Ich bin erschüttert: Was hier erklärt wird, ist so altbacken und verstaubt, dass man nur noch staunen kann. Dass  Führungskräfte delegieren sollten, und zwar nicht nur Aufgaben abgeben, sondern auch die Verantwortung hierfür, wird doch schon seit Jahrzehnten gefordert und empfohlen. Dass sie dabei differenzieren und sich nicht einfach von allem zurückziehen sollten, ist auch ein alter Hut. Dass Vertrauen in Teams dazu führt, dass Leute sich auch was trauen, und dass Teams ein Ziel haben und sich mit ihrer Aufgabe identifizieren sollten, ist wahrlich keine Neuigkeit. Was soll das alles?

Vielleicht geht das in eine bestimmte Richtung: Da fordern Vertreter von New Work mehr Selbstorganisation und Selbstverantwortung, das stellt eine Bedrohung für die klassische Organisation dar.
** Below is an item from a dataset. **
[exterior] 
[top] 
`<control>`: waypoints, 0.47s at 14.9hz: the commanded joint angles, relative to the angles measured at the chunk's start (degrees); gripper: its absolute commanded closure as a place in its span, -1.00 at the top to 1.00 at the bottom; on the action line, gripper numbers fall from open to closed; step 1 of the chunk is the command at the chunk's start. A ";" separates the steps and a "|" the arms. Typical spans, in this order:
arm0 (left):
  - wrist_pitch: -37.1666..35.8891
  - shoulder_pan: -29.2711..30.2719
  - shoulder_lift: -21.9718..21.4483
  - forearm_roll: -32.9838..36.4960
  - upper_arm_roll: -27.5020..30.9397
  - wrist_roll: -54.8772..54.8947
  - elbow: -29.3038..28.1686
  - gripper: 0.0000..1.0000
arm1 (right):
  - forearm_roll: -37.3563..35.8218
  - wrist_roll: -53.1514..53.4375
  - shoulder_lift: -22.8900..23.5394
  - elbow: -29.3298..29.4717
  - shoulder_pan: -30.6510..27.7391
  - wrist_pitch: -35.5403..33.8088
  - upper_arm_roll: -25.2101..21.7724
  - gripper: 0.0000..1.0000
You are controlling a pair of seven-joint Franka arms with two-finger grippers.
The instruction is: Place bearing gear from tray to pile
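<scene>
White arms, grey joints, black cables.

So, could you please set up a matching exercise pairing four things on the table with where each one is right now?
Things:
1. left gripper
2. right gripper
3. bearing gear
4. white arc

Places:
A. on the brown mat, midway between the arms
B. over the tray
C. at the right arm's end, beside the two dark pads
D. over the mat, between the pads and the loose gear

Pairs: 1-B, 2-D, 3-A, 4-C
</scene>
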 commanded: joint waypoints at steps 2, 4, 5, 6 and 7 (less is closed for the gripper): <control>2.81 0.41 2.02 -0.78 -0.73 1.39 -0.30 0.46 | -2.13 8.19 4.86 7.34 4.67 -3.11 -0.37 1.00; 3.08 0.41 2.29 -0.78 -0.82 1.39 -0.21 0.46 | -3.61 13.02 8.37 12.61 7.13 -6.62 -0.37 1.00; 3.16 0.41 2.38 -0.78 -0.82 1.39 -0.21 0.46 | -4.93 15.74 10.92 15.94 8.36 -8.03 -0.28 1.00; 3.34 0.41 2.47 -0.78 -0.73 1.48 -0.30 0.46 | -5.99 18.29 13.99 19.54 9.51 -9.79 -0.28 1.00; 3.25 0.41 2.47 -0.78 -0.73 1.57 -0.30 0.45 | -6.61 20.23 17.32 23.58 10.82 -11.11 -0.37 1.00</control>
Es kann ja nicht sein, dass Führungskräfte überflüssig sind, schließlich sind sie ja da und werden auch gut bezahlt. Mit der ewig gleichen Begründung: Es gibt Menschen, die rufen nach der Führungskraft, nach jemandem, der im Zweifelsfall die Verantwortung übernimmt. Tja, dann werden Organisationen, die von dieser Annahme ausgehen, eben auch weiter vor allem solche Mitarbeiter haben, und diese brauchen auch weiterhin die inspirierenden, Sinn gebenden Menschen, die sich Führungskraft nennen.

Wer aber Verantwortung übernehmen möchte, der wird sich in Zukunft dorthin wenden, wo man nicht darauf hoffen muss, dass der Chef einen transformationalen Führungsstil pflegt oder erst geschult werden muss, Verantwortung abzugeben, sondern wo es diese Position schlichtweg nicht gibt. Und deshalb seine Aufgaben im Team verteilt werden müssen.

Wer hier die Hände über dem Kopf zusammen schlägt und etwas von „Laissez faire“ faselt und das Chaos fürchtet, der steckt meines Erachtens immer noch im Bereich der Erziehung fest. Dort, wo junge Menschen sich erst einmal orientieren müssen, lernen, welche Regeln sinnvoll sind und wofür sie einmal arbeiten wollen. Sie dabei sich selbst zu überlassen, wäre fahrlässig. Aber bei Erwachsenen vor „Laissez faire“-Führung zu warnen zeigt ein trauriges Menschenbild. Jede Wette, dass jeder einzelne dieser Autoren von sich selbst sagt, dass er nicht inspiriert werden muss und selbstverständlich in der Lage ist, ohne hierarchische Führung durchs (Berufs-)Leben zu gehen.